I consider possible expedients to promote those capacities—diary keeping and memoir composition to unify disconnected thoughts and feelings; marathon travel in unfamiliar terrain to enhance maturity; execution of an alternative lifestyle to enrich occupation and family; two-way talk (peer exchange) to develop tolerance of personal and political differences; enlightened communication to resolve contradictions; and various strategies to forestall deterioration, such as exercise and healthy diet, good doctors and self-reliance, purposeful hobbies and stimulating activities, congenial partnerships and peaceful family relations.

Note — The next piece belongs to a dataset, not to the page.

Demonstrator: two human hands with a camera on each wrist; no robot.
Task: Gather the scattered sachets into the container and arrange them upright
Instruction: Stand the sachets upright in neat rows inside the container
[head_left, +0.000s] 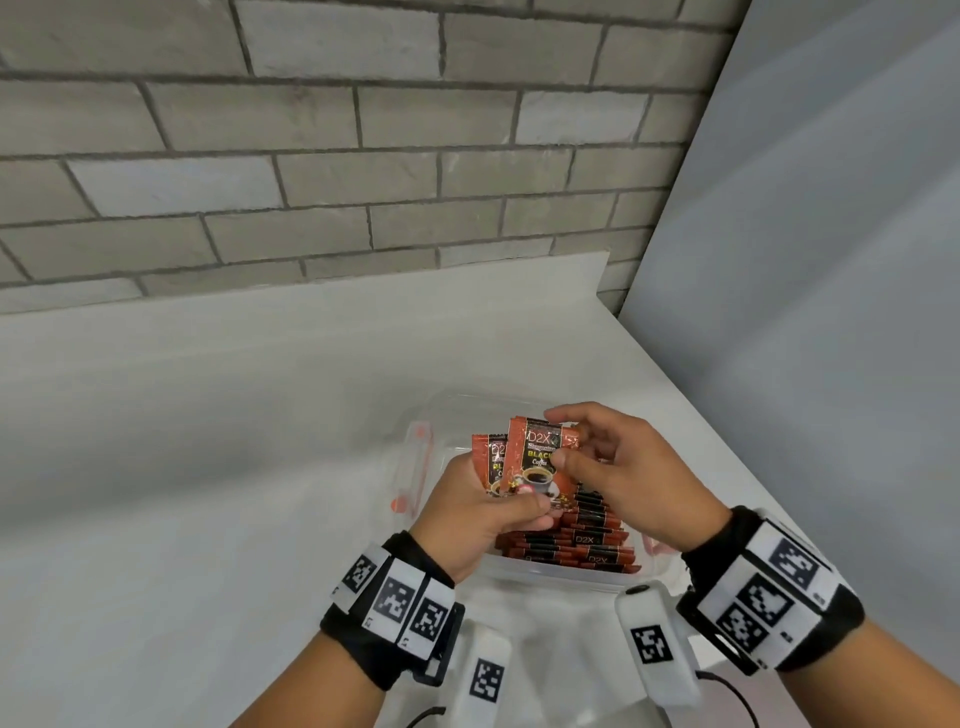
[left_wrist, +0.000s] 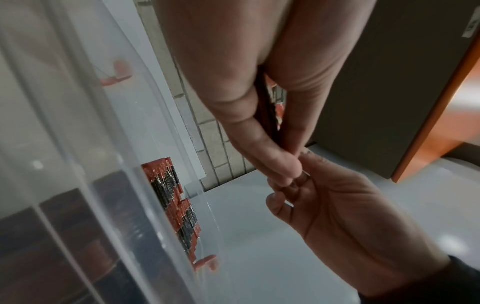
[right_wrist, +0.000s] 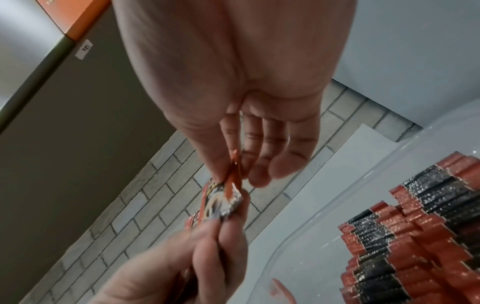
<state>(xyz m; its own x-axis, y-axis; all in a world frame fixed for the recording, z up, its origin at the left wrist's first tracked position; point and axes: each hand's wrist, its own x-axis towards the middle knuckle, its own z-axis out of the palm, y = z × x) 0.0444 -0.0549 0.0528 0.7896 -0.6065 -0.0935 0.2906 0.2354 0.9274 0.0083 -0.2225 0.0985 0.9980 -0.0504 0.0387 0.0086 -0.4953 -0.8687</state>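
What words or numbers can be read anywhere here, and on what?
"D2X", "BLACK", "Coffee": red-and-black front sachet pinched by both hands.
"D2X": top edges of sachets standing in the clear plastic container.
"981", seen tilted: small white sticker on a grey panel.
Script line under "D2X": too blurred.
Wristband squares: patterns, not text.

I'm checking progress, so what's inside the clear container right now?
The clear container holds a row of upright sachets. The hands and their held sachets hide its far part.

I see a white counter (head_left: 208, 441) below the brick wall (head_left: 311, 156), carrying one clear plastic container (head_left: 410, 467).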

All this physical and mental activity amounts to a single enterprise—creating a coherent self. Is identity abstract or tangible, an artificial construction or a daily fact? Is it composed of mass or energy? Can we unify the multiplicity of trials that plague or benefit it? No single answer is definitive. The integrity we work to achieve may only possess tentative boundaries rather than absolute values. The totality of an identity, its powers and meaning, may be beyond understanding. It may be composed of an unpredictable interaction of final and fluid events. Perhaps we can only glimpse its reality, its fragile, potent power forever shielded from our perception. But we keep trying to fathom this strange sense of self. In my estimation, I did reasonably well—not faultless or exemplary but reasonably well, with the physical and mental equipment at my command. The journey was fun. I exercised my voice. My life, like the lives of most people, featured a potpourri of honest judgments, open-minded affections, and constructive talks mixed with inadequate exchanges and stupid mistakes. My overriding concern, though not always consistent, has been to make verbal and emotional contact with other lives. The rest may be silence, but at this juncture I can look back and smile. And say thanks.